Friday, April 11, 2008

Wedding Photography: Asking The Right Questions

Let's say you were given 10 minutes to conduct an interview with Britney Spears. What would you ask her? This is the challenge journalists and other people who conduct interviews for a living are faced with every day. With a limited amount of time available, what subjects do you want to address, what questions will best support those subjects, and how do you best frame those questions so you get the best answers. Of course professionals are trained and experienced in making those kind of decisions. For a new bride to be, knowing what to ask or what to look for in a photographer for her wedding is most likely something new.

I recently received a long list of questions from someone who was (is) considering me for her wedding. There were 59 questions. My assumption is that this questionnaire came from some book or website, written by someone who most likely sat at a desk and tried to come up with every conceivable question you could possibly think of to ask a photographer. Many of the questions were fine and legitimate: What is your primary style? Will you be the photographer who actually takes our pictures? Can you provide current samples of your work? But just as many of the questions were annoying: How many lenses will be used and what type and size? What kind of software do you work with? Do you shoot in color, black and white or sepia tone or all three? (I only point this one out because I am not aware of any photographer that shoots in sepia tone; which goes to the mind set of the person who put this list of questions together).

Asking questions is important. Asking the right questions though is a sign of respect and thoughtfulness. As a photographer who takes my time and my profession seriously, I am not about to answer a 59 item questionnaire that ultimately doesn't get to the right questions: Do I like this photographer's eye and style? Am I comfortable with this person? Will they provide me with the end product that I want (this presumes you know what is important to you)?

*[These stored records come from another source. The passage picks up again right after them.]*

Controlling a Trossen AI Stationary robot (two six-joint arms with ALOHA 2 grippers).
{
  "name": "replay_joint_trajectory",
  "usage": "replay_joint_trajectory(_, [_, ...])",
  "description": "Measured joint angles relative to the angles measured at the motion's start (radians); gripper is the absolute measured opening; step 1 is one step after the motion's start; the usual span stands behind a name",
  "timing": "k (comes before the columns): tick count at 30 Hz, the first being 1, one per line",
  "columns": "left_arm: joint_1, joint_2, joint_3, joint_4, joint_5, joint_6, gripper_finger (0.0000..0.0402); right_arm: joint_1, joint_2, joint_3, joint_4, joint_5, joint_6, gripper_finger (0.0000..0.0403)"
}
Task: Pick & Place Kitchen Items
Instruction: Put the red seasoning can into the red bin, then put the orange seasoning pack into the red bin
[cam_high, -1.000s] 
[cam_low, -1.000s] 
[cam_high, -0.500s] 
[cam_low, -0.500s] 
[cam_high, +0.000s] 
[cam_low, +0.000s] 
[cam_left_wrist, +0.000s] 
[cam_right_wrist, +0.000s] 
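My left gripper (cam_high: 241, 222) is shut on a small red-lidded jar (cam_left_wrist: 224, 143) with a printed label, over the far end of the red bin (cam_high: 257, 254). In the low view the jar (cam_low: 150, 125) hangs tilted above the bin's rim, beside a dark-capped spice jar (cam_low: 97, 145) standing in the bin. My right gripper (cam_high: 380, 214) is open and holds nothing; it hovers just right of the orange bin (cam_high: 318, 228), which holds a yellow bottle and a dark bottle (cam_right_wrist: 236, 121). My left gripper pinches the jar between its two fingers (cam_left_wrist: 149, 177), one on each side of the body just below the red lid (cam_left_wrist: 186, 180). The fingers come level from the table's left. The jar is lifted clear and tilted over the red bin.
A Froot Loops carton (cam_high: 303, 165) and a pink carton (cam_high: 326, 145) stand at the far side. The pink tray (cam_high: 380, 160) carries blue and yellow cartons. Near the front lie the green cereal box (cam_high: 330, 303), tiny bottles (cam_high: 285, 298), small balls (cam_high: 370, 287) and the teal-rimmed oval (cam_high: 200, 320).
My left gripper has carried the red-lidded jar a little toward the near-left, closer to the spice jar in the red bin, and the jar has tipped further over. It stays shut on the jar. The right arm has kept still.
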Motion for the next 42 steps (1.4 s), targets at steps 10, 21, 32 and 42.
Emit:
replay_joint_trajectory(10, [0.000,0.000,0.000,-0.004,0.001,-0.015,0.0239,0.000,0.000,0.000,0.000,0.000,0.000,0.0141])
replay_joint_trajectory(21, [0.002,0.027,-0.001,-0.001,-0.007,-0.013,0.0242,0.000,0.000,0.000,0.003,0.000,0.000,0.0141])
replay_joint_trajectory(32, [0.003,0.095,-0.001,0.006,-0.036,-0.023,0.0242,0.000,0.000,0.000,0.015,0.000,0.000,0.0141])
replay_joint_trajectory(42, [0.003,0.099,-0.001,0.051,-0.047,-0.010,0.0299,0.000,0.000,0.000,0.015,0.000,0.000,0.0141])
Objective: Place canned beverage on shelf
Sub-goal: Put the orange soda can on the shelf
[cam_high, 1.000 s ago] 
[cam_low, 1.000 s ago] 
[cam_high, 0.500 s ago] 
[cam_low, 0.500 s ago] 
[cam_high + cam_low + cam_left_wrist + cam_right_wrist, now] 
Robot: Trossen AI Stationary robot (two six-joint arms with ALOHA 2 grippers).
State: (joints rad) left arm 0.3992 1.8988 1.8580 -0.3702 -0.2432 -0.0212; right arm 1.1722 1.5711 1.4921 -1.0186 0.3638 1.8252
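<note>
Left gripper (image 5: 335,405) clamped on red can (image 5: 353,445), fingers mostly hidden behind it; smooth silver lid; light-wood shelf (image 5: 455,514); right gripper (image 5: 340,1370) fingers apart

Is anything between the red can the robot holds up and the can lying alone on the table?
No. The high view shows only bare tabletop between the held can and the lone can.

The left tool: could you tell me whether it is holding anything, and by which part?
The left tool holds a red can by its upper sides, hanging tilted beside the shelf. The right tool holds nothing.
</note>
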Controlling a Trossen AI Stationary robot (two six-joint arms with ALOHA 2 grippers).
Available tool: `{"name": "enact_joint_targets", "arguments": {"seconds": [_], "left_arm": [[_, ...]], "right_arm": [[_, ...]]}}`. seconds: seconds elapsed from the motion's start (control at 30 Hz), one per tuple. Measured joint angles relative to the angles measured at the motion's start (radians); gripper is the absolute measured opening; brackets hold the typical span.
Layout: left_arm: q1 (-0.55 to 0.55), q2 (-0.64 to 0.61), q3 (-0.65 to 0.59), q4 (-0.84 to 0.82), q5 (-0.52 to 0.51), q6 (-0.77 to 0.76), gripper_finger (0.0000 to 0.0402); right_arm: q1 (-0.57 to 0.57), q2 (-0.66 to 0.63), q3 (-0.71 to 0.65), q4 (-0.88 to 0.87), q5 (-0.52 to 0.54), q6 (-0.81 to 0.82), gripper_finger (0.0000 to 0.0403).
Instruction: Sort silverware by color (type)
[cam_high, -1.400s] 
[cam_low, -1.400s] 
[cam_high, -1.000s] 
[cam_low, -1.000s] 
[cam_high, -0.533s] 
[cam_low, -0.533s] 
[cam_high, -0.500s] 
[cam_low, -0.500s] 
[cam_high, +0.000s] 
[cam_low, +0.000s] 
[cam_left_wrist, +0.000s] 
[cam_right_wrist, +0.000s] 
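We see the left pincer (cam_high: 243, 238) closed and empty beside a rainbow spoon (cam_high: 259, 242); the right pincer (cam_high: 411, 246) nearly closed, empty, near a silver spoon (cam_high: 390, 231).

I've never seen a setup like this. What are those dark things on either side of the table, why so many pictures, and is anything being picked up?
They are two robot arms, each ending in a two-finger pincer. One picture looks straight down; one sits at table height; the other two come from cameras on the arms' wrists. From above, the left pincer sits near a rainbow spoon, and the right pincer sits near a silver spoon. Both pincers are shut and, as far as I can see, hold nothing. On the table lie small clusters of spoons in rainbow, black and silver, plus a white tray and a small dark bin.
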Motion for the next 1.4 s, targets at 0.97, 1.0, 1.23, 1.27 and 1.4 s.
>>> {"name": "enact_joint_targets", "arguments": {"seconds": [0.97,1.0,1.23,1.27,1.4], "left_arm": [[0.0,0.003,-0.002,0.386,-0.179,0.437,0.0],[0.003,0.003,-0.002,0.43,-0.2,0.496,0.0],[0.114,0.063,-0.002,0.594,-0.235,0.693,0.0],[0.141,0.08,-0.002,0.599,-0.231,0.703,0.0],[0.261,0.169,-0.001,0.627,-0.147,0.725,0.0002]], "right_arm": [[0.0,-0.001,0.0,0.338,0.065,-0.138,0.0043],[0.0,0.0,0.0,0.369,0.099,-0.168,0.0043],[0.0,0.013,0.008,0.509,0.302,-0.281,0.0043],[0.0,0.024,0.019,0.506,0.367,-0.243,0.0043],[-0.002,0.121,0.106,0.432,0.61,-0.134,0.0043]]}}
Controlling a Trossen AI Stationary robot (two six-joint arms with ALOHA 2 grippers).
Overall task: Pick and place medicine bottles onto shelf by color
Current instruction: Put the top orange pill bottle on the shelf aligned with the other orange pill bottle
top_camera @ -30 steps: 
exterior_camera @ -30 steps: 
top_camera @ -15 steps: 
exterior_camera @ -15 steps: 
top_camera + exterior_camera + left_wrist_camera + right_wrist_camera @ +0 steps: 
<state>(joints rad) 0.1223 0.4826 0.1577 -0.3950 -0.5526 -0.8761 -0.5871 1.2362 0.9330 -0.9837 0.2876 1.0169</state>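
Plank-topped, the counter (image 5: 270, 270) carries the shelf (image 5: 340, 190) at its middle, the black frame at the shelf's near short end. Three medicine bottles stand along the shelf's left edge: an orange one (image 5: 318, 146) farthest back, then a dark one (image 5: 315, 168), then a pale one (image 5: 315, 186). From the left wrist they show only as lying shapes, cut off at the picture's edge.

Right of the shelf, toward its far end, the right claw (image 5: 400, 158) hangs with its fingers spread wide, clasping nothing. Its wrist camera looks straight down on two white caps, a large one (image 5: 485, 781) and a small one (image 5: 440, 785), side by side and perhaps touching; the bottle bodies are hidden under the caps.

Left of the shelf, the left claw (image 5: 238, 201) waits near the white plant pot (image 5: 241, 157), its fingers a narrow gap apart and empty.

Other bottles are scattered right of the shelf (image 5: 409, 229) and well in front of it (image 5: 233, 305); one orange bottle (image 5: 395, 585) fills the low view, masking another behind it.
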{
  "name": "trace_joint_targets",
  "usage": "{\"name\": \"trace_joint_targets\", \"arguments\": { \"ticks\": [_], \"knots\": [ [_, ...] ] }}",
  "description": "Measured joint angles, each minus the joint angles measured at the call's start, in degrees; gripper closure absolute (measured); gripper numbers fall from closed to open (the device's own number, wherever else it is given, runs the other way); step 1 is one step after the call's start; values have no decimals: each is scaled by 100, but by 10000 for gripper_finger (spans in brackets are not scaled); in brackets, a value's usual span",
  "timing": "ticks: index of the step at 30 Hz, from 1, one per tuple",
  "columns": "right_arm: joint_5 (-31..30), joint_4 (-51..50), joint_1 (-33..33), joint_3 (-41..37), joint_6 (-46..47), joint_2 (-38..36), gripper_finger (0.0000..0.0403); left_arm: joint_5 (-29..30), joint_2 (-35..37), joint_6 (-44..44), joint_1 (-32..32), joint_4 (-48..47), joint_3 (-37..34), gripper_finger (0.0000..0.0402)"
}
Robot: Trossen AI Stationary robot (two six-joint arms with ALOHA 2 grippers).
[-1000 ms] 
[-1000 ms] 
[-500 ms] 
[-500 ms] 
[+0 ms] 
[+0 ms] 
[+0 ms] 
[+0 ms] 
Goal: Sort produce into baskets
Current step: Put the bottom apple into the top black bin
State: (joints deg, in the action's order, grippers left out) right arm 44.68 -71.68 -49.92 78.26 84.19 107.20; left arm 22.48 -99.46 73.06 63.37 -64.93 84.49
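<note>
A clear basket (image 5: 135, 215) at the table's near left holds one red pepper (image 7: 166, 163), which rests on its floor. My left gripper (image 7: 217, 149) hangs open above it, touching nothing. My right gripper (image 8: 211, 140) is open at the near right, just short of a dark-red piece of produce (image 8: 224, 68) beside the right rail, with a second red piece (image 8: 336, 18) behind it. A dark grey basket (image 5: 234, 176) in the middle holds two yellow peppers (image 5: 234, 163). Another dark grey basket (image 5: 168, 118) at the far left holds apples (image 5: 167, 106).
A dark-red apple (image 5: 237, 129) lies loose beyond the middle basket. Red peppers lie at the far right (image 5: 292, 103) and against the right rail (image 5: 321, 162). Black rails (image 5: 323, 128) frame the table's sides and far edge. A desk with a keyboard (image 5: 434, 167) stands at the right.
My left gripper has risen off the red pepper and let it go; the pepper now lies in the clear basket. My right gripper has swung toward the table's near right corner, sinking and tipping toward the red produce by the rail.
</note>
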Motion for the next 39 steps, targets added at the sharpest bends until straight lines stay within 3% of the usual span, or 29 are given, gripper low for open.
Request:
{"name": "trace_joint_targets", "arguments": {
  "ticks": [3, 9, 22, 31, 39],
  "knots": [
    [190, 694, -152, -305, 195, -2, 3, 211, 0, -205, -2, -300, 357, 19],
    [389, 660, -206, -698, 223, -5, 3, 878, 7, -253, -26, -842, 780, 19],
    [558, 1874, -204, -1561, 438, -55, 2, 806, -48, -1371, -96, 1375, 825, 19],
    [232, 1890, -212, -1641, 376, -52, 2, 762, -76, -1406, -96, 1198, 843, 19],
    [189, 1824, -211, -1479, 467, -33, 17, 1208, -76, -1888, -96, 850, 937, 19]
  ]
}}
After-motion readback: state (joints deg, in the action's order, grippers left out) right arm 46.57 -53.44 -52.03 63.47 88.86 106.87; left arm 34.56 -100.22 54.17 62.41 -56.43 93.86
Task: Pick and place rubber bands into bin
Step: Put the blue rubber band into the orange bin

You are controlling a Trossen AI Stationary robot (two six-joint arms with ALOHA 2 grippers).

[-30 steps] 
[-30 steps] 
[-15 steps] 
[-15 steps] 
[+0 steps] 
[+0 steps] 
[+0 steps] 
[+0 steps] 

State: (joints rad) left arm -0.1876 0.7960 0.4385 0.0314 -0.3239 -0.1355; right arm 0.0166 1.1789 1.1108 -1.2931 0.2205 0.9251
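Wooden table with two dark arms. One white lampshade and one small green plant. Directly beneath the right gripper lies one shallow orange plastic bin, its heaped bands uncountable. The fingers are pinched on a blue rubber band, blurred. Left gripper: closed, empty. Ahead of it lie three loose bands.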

My response to this person was that if she finds a photographer who answers all 59 questions, do not hire them because they have way too much time on their hands. Maybe this was all a test, just to see how photographers deal with this kind of questionnaire. And maybe I failed the test. I guess my thinking is that I would like to help educate prospective brides and grooms, and help them identify what is important to them when it comes to their wedding. If you have lots of questions, questions that were provided to you from a book or from some website, I would encourage you to take that list (let's say it's 59 questions) and narrow it down to 6. Which 6 would you most like to know the answer to. Then rewrite or ask those 6 questions using your own words. That way you and the photographer you are interviewing will both know that you know what you are talking about, and consequently what is important to you. The best way to do this though is in person. A lot of the other questions, perhaps even the annoying ones, will either be answered in passing, or you may realize that the answers to those questions are just not important.